Assignment = Below are records; please set down exactly the lines from the first through the one containing "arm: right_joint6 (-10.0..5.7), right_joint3".

(Saved data entries)

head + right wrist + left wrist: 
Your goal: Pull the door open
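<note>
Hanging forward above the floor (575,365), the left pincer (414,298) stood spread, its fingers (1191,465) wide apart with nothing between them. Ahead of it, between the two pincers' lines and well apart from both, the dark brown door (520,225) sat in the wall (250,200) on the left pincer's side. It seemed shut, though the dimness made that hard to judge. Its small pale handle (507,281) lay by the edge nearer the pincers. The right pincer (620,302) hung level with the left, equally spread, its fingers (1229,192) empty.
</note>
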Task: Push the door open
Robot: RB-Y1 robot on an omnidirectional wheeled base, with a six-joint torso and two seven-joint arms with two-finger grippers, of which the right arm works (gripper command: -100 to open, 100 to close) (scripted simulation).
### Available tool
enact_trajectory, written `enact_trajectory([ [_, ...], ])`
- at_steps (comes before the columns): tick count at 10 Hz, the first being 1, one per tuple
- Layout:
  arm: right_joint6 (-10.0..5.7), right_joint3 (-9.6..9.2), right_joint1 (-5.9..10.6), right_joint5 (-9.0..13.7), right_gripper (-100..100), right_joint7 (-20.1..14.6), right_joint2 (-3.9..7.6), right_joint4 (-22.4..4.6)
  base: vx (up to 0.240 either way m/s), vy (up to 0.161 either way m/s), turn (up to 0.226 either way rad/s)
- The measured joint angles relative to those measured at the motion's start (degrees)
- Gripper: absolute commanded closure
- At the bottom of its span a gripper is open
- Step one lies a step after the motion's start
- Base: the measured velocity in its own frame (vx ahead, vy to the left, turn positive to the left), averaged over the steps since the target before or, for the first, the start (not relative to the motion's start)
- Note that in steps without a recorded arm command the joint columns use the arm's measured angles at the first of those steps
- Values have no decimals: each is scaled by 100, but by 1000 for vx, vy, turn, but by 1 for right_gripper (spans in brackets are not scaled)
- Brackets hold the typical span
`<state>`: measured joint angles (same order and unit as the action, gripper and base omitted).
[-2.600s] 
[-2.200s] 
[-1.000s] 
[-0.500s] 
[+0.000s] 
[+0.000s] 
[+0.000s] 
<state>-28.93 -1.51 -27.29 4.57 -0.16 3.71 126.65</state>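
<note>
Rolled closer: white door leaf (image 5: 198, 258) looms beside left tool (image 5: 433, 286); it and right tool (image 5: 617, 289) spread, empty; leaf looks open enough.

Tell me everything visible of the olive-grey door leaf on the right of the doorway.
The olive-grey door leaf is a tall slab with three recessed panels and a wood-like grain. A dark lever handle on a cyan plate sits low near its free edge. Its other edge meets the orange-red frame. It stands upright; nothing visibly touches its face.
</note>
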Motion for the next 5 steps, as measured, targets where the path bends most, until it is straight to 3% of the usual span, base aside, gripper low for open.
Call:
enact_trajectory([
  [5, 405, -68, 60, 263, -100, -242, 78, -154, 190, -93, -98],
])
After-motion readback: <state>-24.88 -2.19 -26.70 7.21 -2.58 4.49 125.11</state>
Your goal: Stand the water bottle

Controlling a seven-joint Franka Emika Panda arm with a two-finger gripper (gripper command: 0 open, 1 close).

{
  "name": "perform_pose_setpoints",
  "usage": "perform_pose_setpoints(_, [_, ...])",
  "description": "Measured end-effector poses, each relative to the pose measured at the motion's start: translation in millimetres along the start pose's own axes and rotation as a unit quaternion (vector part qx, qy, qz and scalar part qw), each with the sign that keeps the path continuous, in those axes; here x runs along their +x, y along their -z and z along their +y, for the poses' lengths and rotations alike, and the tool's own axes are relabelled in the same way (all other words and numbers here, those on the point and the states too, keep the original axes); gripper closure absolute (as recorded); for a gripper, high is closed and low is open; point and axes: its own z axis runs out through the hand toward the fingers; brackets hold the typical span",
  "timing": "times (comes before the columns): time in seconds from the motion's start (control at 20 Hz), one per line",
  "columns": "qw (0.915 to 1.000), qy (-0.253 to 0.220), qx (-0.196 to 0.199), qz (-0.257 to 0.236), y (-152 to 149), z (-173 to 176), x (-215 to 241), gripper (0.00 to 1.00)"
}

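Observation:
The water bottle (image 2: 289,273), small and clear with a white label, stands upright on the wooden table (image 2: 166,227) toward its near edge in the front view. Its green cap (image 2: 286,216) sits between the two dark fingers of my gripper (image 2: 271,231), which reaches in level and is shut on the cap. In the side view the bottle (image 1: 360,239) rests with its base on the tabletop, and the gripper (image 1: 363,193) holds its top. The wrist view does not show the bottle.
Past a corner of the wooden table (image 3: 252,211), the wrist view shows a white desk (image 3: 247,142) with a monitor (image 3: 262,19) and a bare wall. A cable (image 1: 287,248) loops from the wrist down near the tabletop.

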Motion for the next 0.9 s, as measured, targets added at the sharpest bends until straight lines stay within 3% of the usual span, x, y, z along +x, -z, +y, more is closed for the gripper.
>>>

The completed task =
head + right wrist + left wrist: 
Your goal: Pull the door open
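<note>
Hanging forward above the floor (575,365), the left pincer (414,298) stood spread, its fingers (1191,465) wide apart with nothing between them. Ahead of it, between the two pincers' lines and well apart from both, the dark brown door (520,225) sat in the wall (250,200) on the left pincer's side. It seemed shut, though the dimness made that hard to judge. Its small pale handle (507,281) lay by the edge nearer the pincers. The right pincer (620,302) hung level with the left, equally spread, its fingers (1229,192) empty.
</note>
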Task: Push the door open
Robot: RB-Y1 robot on an omnidirectional wheeled base, with a six-joint torso and two seven-joint arms with two-finger grippers, of which the right arm works (gripper command: -100 to open, 100 to close) (scripted simulation).
### Available tool
enact_trajectory, written `enact_trajectory([ [_, ...], ])`
- at_steps (comes before the columns): tick count at 10 Hz, the first being 1, one per tuple
- Layout:
  arm: right_joint6 (-10.0..5.7), right_joint3 (-9.6..9.2), right_joint1 (-5.9..10.6), right_joint5 (-9.0..13.7), right_gripper (-100..100), right_joint7 (-20.1..14.6), right_joint2 (-3.9..7.6), right_joint4 (-22.4..4.6)

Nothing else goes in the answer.